La Corte, letta la memoria difensiva della G. che insiste nel ritenere possibile qualificare l’assegnazione della ex casa coniugale come componente in natura dell’assegno di mantenimento;

rilevato che la giurisprudenza di legittimità ha chiarito da tempo che l’assegnazione della casa coniugale al coniuge non proprietario è legittima solo se correlata all’affidamento dei figli e al loro interesse alla conservazione dell’habitat familiare anche dopo la separazione dei genitori;

ritenuto che pertanto deve essere condivisa la relazione ex art. 380 bis c.p.c., e che i ricorsi debbano essere respinti con compensazione delle spese del giudizio di cassazione.

P.Q.M.

La Corte rigetta i ricorsi.
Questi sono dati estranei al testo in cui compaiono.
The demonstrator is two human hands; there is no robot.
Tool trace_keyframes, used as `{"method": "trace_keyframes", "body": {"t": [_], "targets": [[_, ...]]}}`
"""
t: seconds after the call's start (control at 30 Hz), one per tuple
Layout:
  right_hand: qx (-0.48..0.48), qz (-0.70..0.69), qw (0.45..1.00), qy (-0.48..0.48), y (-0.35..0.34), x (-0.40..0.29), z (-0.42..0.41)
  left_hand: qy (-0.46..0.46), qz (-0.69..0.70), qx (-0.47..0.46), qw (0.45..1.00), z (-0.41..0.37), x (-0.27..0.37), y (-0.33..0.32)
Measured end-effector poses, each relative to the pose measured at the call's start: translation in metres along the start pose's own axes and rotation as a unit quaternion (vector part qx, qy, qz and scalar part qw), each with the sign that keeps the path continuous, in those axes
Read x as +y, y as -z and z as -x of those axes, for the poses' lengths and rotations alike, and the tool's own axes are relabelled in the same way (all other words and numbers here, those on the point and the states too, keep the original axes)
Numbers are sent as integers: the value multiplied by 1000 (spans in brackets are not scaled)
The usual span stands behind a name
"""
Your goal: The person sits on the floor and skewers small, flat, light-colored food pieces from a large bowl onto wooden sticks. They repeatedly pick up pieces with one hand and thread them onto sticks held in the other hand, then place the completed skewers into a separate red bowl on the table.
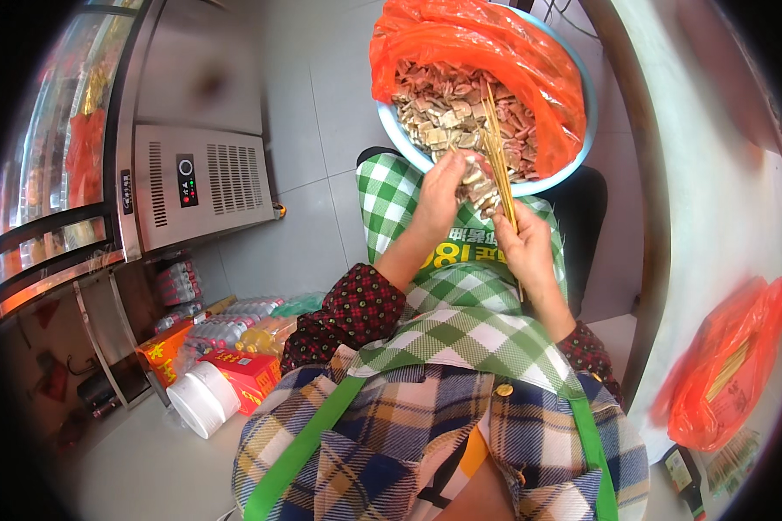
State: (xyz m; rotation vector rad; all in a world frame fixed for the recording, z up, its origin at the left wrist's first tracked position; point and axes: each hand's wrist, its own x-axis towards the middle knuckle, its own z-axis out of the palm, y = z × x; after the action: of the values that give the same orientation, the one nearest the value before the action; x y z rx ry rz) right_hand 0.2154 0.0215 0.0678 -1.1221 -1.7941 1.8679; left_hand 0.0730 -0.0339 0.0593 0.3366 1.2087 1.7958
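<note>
My left hand (pixel 441 189) pinches pieces of sliced meat (pixel 479 187), which look threaded together on a skewer. My right hand (pixel 528 244) grips a bundle of thin bamboo skewers (pixel 496 146) and touches the lower end of the meat pieces. The skewers point up and away from me, over a light blue basin (pixel 590 104) close beyond my hands. Many small cut pieces of meat (pixel 453 114) fill the basin. A red plastic bag (pixel 482 32) lines it and is folded over its far and right sides. My fingertips hide part of the threaded meat.
A metal display fridge (pixel 202 182) stands at left. On the floor lie packs of bottles (pixel 234 325), a red box (pixel 247 374) and white round tubs (pixel 202 398). At right, a pale tabletop (pixel 691 215) bears a red plastic bag with skewers (pixel 723 378). A green checked apron (pixel 469 319) covers my lap.
</note>
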Motion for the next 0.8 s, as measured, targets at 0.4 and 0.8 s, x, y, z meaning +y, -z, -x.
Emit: {"method": "trace_keyframes", "body": {"t": [0.4,0.8], "targets": [[-11,-73,996,-43,11,3,2,-226,-685,66,689,-41,15,48],[-26,16,999,-24,6,-4,9,-55,-237,102,964,-26,14,34]]}}
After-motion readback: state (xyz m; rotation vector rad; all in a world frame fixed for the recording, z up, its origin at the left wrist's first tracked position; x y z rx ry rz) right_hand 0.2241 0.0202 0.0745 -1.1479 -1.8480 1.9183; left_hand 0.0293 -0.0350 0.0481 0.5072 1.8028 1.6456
Compensa le spese del giudizio di cassazione. Dispone che in caso di diffusione del presente provvedimento siano omesse le generalità e gli altri dati identificativi a norma del D.Lgs. n. 196 del 2003, art. 52.

Ai sensi del D.P.R. n. 115 del 2002, art. 13, comma 1 quater, da atto della sussistenza dei presupposti per il versamento, da parte del ricorrente principale e della ricorrente incidentale, dell’ulteriore importo a titolo di contributo unificato pari a quello dovuto per il ricorso principale, a norma dell’art. 13, comma 1 bis, dello stesso art. 13.

Così deciso in Roma, nella Camera di Consiglio, il 7 luglio 2015.